U.S.-Iran tensions are worsening following accusations by the administration of U.S. President Donald Trump that Tehran carried out attacks last Thursday on two oil tankers in the Gulf of Oman, a vital oil shipping route. Iran has denied having any role.
“We have quadrupled the rate of enrichment and even increased it more recently, so that in 10 days it will bypass the 300 kg limit,” Iran’s Atomic Energy Organization spokesman Behrouz Kamalvandi said on state TV. “There is still time ... if European countries act.”
“Iran’s reserves are every day increasing at a more rapid rate. And if it is important for them (Europe) to safeguard the accord, they should make their best efforts... As soon as they carry out their commitments, things will naturally go back to their original state.”
Tehran said in May it would reduce compliance with the nuclear pact it agreed with world powers in 2015, in protest at the United States’ decision to unilaterally pull out of the agreement and reimpose sanctions last year.

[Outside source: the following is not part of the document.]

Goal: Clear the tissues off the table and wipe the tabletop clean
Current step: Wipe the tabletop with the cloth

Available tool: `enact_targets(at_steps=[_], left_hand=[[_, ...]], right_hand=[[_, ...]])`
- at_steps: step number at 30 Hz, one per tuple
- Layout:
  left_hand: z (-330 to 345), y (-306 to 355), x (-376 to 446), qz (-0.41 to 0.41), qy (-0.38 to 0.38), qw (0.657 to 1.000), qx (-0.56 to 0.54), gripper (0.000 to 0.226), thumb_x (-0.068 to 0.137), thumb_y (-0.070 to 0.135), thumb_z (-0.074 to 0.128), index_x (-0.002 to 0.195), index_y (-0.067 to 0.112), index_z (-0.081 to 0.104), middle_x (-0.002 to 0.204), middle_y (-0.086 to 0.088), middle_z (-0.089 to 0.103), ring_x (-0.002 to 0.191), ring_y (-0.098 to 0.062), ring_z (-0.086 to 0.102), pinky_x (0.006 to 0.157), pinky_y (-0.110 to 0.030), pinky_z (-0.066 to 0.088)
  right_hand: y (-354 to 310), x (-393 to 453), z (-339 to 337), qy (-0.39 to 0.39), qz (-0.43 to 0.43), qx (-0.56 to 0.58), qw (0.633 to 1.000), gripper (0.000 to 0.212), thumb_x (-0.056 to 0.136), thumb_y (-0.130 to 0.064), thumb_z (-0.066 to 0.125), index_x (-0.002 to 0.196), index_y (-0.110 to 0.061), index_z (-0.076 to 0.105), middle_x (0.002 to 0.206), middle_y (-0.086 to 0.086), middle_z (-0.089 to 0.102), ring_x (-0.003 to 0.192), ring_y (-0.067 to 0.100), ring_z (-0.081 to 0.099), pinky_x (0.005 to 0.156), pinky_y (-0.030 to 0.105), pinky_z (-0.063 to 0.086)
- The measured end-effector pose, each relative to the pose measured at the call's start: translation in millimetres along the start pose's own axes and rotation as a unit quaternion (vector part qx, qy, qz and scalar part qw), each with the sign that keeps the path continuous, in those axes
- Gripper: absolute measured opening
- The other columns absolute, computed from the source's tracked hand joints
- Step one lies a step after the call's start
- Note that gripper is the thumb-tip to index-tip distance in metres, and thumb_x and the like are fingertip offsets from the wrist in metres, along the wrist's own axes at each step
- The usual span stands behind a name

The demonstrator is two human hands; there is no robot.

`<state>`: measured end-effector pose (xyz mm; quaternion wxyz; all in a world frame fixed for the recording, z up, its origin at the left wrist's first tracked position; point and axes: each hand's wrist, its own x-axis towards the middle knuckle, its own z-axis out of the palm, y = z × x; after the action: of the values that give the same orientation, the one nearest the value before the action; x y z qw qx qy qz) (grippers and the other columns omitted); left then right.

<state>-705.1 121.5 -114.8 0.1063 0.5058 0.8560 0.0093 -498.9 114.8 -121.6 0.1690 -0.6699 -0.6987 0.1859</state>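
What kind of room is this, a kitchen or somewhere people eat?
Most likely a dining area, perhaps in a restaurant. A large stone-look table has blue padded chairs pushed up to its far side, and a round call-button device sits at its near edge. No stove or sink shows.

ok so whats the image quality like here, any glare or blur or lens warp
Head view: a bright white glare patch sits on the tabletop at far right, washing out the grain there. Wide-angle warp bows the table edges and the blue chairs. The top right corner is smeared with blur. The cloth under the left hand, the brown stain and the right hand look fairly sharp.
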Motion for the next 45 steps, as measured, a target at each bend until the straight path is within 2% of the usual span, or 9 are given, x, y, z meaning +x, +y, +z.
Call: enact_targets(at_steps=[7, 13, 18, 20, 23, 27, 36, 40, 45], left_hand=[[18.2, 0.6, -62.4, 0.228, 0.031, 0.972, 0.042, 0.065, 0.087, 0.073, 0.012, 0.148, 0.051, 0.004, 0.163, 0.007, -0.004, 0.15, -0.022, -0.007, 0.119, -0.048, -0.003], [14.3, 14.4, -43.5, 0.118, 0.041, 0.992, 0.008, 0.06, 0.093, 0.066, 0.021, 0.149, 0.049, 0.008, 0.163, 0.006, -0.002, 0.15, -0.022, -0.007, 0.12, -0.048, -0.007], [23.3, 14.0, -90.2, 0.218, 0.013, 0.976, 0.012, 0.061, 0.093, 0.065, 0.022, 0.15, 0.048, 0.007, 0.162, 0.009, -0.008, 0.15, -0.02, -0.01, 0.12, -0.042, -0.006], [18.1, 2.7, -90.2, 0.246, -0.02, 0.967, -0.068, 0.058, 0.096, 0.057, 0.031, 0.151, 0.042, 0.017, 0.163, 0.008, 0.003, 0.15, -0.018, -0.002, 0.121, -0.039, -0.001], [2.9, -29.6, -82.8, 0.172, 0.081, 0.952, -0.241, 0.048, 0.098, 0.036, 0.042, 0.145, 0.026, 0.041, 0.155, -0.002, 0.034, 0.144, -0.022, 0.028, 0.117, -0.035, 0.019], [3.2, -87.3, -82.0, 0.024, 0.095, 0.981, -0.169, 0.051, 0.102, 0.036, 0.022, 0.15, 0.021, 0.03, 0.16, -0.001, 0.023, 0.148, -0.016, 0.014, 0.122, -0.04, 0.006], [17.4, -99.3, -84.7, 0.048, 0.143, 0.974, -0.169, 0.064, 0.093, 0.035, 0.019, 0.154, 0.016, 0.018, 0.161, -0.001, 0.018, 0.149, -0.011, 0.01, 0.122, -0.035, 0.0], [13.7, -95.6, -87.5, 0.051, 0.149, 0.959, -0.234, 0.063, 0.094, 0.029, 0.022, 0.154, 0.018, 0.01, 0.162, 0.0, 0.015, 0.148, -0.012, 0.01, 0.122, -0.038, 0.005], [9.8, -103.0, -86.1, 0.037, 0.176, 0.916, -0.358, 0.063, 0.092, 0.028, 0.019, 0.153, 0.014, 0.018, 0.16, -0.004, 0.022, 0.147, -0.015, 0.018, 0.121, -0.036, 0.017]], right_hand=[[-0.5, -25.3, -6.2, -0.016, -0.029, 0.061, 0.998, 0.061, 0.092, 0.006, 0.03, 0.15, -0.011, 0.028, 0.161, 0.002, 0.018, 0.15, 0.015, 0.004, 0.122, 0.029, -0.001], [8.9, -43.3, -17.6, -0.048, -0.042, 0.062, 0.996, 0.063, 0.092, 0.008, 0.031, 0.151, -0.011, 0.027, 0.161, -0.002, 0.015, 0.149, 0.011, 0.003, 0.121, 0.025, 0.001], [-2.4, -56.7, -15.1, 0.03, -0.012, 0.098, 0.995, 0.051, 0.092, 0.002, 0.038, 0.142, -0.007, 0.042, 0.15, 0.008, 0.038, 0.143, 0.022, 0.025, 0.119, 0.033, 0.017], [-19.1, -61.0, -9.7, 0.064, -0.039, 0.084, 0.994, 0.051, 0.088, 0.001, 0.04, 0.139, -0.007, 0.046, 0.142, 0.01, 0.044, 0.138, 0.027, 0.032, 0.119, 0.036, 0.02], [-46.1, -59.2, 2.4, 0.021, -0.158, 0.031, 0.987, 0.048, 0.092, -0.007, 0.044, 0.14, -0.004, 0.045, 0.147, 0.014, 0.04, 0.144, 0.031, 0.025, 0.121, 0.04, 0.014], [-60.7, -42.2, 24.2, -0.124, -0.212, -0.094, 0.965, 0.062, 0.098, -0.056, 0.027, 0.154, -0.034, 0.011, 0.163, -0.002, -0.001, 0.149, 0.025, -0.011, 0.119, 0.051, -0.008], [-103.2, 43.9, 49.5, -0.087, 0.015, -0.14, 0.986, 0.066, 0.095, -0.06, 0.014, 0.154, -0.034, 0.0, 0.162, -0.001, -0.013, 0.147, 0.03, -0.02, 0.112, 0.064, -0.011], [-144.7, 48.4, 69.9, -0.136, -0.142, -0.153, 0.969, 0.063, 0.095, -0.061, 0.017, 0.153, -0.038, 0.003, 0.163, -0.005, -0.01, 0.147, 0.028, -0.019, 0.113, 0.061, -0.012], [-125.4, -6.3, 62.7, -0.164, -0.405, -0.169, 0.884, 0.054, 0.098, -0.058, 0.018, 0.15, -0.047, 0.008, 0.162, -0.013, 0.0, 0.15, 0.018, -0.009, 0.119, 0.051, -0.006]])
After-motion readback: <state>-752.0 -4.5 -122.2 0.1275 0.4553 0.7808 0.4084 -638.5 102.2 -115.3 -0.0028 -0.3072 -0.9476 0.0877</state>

The deal required Iran to curb its uranium enrichment capacity to head off any pathway to developing a nuclear bomb, in return for the removal of most international sanctions.
A series of more intrusive U.N. inspections under the deal have verified that Iran has been meeting its commitments.
The accord caps Iran’s stock of low-enriched uranium at 300 kg of uranium hexafluoride enriched to 3.67 percent or its equivalent for 15 years.